Although the absence of a written claim does not alter our decision, we offer the foregoing as an explanation for plaintiffs’ failure to file a formal claim.
. We noted that the Cataldie decision involved a non-group policy of health and accident insurance, whereas the Breland case involved a group policy. Id. at 1217. We concluded that pursuant to La.R.S. 22:221, the provisions of La.R.S. 22:213 were inapplicable to group policies. Id.
. Although plaintiffs did not file a written claim for in-home nursing care benefits, defendant received and paid a number of medical expenses associated with Mrs. Reynold’s cancer prior to July 1, 1985.

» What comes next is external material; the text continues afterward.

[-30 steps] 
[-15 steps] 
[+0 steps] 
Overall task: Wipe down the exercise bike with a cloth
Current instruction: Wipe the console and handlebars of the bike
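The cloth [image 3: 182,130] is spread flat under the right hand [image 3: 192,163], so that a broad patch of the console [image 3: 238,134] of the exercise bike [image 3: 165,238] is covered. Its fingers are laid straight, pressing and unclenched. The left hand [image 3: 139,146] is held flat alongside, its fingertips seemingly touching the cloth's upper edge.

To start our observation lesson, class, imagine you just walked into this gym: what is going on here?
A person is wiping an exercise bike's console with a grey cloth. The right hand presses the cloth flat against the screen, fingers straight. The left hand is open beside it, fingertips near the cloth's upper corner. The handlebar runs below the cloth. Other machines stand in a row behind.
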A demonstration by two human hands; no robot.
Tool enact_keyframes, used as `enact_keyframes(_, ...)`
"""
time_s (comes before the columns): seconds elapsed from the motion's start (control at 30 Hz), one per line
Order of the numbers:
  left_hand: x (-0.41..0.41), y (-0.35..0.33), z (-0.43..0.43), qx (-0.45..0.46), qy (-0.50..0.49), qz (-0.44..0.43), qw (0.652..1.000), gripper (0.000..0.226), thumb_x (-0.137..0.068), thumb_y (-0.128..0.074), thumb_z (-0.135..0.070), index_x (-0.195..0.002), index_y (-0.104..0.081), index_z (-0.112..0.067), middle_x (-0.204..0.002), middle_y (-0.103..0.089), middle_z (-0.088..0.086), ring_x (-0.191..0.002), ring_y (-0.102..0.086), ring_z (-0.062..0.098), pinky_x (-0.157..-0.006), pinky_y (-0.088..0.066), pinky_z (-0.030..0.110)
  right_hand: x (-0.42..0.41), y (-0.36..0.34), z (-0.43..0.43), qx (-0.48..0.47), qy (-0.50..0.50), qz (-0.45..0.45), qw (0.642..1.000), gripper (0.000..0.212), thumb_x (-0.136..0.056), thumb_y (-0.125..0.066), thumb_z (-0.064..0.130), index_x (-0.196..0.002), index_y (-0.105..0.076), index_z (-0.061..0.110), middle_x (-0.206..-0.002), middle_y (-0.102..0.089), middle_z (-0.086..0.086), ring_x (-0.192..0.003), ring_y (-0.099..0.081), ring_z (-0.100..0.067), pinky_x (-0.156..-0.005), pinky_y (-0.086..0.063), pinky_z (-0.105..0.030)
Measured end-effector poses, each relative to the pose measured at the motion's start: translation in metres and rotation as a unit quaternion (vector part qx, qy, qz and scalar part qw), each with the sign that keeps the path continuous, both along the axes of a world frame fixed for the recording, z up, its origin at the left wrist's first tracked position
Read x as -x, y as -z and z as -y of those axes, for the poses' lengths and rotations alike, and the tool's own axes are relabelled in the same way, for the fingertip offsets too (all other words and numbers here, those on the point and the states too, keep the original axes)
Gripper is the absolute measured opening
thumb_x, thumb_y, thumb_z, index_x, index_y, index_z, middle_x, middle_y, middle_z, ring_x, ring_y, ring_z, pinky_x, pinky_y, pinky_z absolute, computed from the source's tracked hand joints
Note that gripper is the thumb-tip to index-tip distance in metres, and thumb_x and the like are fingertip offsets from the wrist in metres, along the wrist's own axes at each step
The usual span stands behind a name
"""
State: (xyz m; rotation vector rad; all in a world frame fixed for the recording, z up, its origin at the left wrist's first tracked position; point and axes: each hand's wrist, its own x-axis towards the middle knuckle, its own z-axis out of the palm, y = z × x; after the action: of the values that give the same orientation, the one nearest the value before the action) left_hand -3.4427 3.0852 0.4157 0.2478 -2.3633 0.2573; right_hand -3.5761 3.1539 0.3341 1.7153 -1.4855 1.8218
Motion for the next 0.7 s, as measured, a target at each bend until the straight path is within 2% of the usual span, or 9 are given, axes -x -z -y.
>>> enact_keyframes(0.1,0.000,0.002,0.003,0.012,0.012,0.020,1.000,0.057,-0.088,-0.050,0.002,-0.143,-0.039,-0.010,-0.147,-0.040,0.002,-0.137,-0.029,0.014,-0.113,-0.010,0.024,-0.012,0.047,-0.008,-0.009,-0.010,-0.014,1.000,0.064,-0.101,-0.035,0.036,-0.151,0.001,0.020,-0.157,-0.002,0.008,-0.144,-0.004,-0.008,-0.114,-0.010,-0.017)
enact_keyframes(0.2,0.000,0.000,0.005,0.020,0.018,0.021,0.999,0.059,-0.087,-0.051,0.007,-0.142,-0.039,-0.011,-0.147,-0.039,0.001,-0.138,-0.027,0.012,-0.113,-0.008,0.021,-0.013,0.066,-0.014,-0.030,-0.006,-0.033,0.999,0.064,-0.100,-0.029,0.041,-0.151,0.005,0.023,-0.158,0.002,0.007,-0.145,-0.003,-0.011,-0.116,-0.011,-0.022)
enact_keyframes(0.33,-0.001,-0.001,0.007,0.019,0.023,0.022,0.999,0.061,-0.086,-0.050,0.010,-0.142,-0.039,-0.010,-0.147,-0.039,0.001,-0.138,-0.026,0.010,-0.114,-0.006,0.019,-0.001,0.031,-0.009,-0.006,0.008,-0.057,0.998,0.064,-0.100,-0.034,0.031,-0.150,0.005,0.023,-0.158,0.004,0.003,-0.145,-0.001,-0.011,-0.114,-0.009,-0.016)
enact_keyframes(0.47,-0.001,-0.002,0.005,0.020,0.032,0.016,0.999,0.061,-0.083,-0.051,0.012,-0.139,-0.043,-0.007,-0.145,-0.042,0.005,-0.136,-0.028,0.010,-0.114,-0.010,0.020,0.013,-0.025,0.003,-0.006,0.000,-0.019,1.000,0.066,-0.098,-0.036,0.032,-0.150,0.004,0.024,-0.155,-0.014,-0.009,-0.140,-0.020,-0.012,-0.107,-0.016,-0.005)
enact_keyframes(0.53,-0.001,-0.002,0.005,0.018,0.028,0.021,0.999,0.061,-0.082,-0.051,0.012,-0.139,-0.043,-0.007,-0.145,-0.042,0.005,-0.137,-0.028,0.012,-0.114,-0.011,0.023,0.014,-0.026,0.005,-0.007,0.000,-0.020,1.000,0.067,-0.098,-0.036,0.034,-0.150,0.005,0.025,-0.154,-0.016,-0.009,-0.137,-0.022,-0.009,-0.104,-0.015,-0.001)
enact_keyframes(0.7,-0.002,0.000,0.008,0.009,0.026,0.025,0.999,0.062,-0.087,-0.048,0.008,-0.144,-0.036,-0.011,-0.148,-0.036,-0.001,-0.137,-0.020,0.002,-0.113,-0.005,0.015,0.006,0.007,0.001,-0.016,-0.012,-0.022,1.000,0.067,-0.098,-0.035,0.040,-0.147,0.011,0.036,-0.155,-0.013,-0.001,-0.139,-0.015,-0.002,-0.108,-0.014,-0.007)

. In its application for rehearing. Blue Cross stated that it could prove that it exercised its contractual right to cancel the insurance policy "based on the legitimate interest of self-preservation as a corporate entity” and that "the evidence would reveal that Blue Cross was in critical danger of going bankrupt." Breland, 468 So.2d at 1224. Based on this information, we remanded the case to allow Blue Cross the opportunity to present evidence of these serious and legitimate interests. Id.